The Resolution Professional and the Successful Resolution Applicant contended that the Appellant had no locus standi to challenge the resolution plan, as it had repeatedly failed to submit a plan despite opportunities. They argued that the net-worth requirement related to effective net worth, which the Successful Resolution Applicant satisfied, and that the alleged disqualification under Section 29A could not apply, as the personal relationship with a wilful defaulter did not establish a business relationship attracting ineligibility. They also asserted that no material irregularity existed in the conduct of the Committee of Creditors.
The Appellate Tribunal examined the Appellant’s conduct and found that it had consistently abandoned its participation during multiple rounds of the resolution process, thereby rendering itself irrelevant in the procedural framework of the CIRP. The Tribunal emphasised that while CIRP proceedings are proceedings in rem, a Prospective Resolution Applicant has only a limited procedural right to raise objections, and such right exists only if the applicant remains relevant at the stage where the alleged irregularity occurred. The Tribunal noted that the Appellant had not submitted any plan even by the extended deadline and had not participated at the stage when the plan of the other applicant was considered. Consequently, it held that the Appellant lacked locus standi to challenge the approval of the resolution plan.

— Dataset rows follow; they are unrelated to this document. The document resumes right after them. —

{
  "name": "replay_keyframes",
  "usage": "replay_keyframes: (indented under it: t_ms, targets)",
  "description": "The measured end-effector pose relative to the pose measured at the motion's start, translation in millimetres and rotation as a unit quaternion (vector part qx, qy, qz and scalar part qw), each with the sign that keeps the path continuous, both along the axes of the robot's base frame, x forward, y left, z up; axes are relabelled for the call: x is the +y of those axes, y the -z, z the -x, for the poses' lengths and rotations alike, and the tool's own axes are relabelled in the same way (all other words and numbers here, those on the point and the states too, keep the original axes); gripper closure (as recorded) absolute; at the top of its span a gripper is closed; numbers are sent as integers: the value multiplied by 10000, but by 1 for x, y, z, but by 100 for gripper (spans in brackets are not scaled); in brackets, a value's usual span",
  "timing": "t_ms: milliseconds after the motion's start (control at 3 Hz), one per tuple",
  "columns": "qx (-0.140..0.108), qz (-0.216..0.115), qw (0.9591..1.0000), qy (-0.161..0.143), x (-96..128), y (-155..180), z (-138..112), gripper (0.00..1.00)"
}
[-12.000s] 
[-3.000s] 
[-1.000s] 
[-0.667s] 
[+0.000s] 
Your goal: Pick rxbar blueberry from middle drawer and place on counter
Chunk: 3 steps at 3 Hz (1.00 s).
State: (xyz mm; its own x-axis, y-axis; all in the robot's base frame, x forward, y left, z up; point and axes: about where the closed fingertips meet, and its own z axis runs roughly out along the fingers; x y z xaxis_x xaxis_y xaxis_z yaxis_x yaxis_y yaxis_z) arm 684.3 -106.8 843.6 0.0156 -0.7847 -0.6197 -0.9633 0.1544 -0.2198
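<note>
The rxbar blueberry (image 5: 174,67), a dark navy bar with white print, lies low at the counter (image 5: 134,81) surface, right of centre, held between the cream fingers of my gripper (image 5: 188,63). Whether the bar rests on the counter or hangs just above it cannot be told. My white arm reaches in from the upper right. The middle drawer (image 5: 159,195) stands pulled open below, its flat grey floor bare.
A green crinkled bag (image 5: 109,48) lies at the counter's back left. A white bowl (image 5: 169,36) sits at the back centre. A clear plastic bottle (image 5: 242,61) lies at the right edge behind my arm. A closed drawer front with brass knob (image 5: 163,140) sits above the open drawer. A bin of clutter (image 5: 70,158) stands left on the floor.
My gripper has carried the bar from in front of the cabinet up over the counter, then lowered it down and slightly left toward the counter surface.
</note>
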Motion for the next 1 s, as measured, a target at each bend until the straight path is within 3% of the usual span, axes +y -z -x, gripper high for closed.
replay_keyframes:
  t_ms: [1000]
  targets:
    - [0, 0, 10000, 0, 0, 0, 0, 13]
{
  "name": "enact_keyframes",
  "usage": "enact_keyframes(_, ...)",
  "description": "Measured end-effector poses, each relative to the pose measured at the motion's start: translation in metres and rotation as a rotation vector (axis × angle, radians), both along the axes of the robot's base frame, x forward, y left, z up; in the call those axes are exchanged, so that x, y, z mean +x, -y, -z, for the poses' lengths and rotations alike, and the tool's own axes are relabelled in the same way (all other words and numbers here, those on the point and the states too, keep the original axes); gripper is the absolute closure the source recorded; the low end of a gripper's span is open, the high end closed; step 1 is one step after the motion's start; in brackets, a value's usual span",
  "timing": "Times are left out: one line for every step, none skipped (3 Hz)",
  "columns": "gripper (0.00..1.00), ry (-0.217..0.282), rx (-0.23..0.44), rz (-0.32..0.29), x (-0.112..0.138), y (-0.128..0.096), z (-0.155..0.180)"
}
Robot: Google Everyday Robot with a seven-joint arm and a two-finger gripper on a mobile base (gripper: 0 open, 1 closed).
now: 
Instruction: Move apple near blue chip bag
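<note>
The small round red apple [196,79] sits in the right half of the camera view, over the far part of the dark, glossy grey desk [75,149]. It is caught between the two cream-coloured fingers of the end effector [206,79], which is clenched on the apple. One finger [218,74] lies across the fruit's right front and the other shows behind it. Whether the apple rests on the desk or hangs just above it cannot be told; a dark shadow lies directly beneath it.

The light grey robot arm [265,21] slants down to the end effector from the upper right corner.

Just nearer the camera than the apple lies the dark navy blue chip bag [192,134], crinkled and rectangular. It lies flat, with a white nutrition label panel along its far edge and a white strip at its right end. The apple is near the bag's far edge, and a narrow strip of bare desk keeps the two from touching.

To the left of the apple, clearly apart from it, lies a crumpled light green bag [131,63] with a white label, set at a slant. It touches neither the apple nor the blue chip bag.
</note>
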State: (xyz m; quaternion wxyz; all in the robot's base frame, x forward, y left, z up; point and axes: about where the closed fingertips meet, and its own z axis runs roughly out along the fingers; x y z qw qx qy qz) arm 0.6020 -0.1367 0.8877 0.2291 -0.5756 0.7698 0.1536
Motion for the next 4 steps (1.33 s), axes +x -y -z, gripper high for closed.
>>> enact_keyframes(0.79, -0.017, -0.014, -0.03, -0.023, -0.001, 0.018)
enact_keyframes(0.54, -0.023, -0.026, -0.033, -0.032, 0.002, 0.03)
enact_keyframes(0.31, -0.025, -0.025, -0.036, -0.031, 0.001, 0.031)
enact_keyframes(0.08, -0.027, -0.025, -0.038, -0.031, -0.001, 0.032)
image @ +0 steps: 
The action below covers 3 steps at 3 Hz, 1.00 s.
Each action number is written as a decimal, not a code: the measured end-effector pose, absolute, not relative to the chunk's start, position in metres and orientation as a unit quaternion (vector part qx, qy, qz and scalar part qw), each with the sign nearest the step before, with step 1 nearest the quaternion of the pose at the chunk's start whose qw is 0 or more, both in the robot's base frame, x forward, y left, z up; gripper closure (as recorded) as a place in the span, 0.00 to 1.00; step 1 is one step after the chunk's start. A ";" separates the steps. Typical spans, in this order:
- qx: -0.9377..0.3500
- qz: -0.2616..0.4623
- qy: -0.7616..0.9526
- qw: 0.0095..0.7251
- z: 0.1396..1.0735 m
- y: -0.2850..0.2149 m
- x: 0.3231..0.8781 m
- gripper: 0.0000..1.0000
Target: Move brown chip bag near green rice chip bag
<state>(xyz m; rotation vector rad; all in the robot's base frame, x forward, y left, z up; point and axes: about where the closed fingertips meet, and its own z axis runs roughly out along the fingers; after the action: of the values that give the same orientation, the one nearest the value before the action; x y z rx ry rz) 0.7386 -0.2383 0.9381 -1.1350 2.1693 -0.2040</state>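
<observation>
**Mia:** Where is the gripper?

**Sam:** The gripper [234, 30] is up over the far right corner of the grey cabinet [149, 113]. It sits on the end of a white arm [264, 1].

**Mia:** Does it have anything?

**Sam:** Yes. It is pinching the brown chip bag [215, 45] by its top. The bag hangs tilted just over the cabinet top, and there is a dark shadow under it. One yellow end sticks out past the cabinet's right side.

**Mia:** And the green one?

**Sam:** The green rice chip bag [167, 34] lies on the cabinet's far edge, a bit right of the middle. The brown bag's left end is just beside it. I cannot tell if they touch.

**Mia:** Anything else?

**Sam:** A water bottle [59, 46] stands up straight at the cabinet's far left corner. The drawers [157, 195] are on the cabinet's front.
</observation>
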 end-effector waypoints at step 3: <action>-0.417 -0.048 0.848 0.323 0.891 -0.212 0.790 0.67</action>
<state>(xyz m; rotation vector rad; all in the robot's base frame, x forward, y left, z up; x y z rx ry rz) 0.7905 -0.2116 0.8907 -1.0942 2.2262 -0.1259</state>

The Tribunal concluded that the Appellant had engaged in dilatory tactics and that its objections did not establish any material irregularity capable of vitiating the resolution plan approved by the Committee of Creditors. The findings of the Adjudicating Authority, including the conclusion that the Appellant’s attempt was mala fide and that the exemption applicable to MSMEs shielded the Successful Resolution Applicant from the alleged disqualification under Section 29A(c), were upheld. Accordingly, the appeal was dismissed.
Mr. Amey Hadwale, Advocate, represented the Appellant.
Mr. Abhira Raj and Mr. Shivesh Kaushik, Advocates, appeared for the Respondent No. 3.